Housing providers, federal agencies, and others all have a role in improving services to survivors of human trafficking, according to a new report from the Department of Housing and Urban Development (HUD).
The first-of-its-kind study assesses the availability and accessibility of housing and services for individuals experiencing housing instability and who are survivors or at risk of being trafficked.
“This report confirms what we at HUD know well: We cannot take a one-size-fits-all approach to affordable housing,” says Marcia L. Fudge, HUD secretary. “Thanks to this critical assessment, we will know more about how to better provide housing resources to survivors of human trafficking who are experiencing homelessness or housing instability.”

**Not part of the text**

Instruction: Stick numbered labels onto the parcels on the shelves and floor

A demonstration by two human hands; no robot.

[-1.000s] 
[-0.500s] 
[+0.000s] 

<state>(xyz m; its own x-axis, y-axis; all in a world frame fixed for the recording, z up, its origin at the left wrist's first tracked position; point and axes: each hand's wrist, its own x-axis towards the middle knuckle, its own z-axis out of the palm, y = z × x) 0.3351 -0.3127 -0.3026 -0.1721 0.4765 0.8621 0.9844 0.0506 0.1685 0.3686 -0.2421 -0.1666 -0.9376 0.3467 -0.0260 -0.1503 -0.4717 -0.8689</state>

The “Housing Needs of Survivors of Human Trafficking Study” was prepared in response to Section 606 of the 2022 reauthorization of the Violence Against Women Act, which requires HUD to examine approaches to outreach and engagement with survivors. HUD also released a fact sheet.
The report examines the challenges survivors have in gaining access to an appropriate mix of housing and services, including navigating complex, siloed programs that do not work together in a coordinated way. In addition, programs that rely on private market housing can present a challenge to survivors, who often struggle to find landlords willing to rent to them because of documentation requirements, criminal records, credit issues, poor rental history, or immigration status, says the study.
“Program models that most successfully serve survivors are those that are trauma-informed and survivor-centered,” says HUD. “Survivors have diverse backgrounds, experiences, and needs, and programs are more successful when they have the flexibility to serve these individual needs.”
The report notes that developing a full set of recommendations requires more research, but it suggests several potential ways to improve access to housing and services to survivors, including increased trafficking survivor-specific housing resources, particularly to increase access to long-term housing assistance and wraparound services and investment in flexible funding sources, either through considering how major funding sources could be made more flexible or through increasing funding for programs that currently have the most flexibility.
The Federal Bureau of Investigation reported 2,023 incidents of human trafficking in 2020—of which 84% were for sex trafficking and 16% for labor trafficking—but Department of Justice research suggests this is only a small portion of trafficking cases. The National Human Trafficking Hotline received reports of 10,359 trafficking situations in 2021 and identified 16,554 possible victims, according to the report.